This memorandum is in response to your request for our legal opinion as to whether
the 1945 proxy marriage between Wendell C. T~, the now-deceased wage-earner (DWE),
and Adyline L. C~ T~ would be considered valid. The information accompanying your
request indicates that the parties, by and through their respective proxies, obtained
in Oklahoma marriage license, and delivered a duplicate contract of marriage in the
presence of witnesses and before Honorable James P. M~, Judge of the County Court
of Tulsa County, Oklahoma on March 9, 1945. Neither Wendell nor Adyline was present
in Oklahoma at the time the marriage was solemnized; instead each was represented
by a proxy because Adyline resided in Iowa, and Wendell, a U.S. Army Officer, was
stationed in Europe. For reasons that will be discussed more fully below, we conclude
that under the relevant law, this marriage would be considered valid.
Although proxy marriage is considered to be unusual in contemporary American society,
it is not unknown. Proxy marriage has been defined as an attempt to comply with the
statutory formalities of marriage. The single distinguishing feature is that one or
both of the parties is absent and is represented by an agent or proxy who has the
authority to act on behalf of his/her principle in the marriage ceremony. 52 Am Jur.
2d MARRIAGE 13. During times of war, as was the case here, this type of marriage proved
useful to men who were away in the service when they could not contract a valid marriage
in any other way.
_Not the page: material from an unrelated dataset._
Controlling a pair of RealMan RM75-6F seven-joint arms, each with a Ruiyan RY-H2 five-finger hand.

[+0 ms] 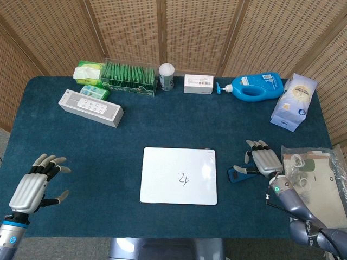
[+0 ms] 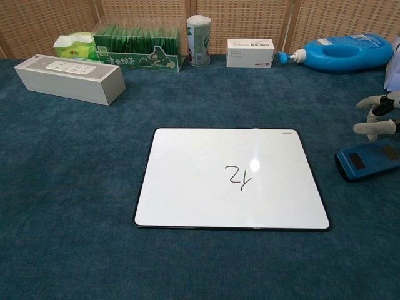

Note, The Validity of Absentee Marriages of Servicemen, 55 YALE L.J. 735 (1946). Indeed, during World War II Minnesota enacted a statute
expressly authorizing proxy marriages upon proof that the woman was pregnant. MINN.
STAT. ANN. sec. 517.09. Although proxy marriages are still only recognized by many churches, the Roman Catholic Church, in Canons 1089 and 1091, expressly provides for solemnization of marriage by proxy where the proxy is authorized by the absentee.
Whether such a marriage will be considered valid in American law, however, depends
upon whether the state where one of the parties resides permits such marriages to
be performed within its jurisdiction or, if not, whether the resident state will recognize
such a marriage if performed in a jurisdiction where it is allowed, even if not permissible
in the resident state. Therefore, the threshold question in this case is whether Iowa,
the resident state of Adyline at the time of the proxy marriage, would either permit
proxy marriage or recognize such a marriage performed elsewhere.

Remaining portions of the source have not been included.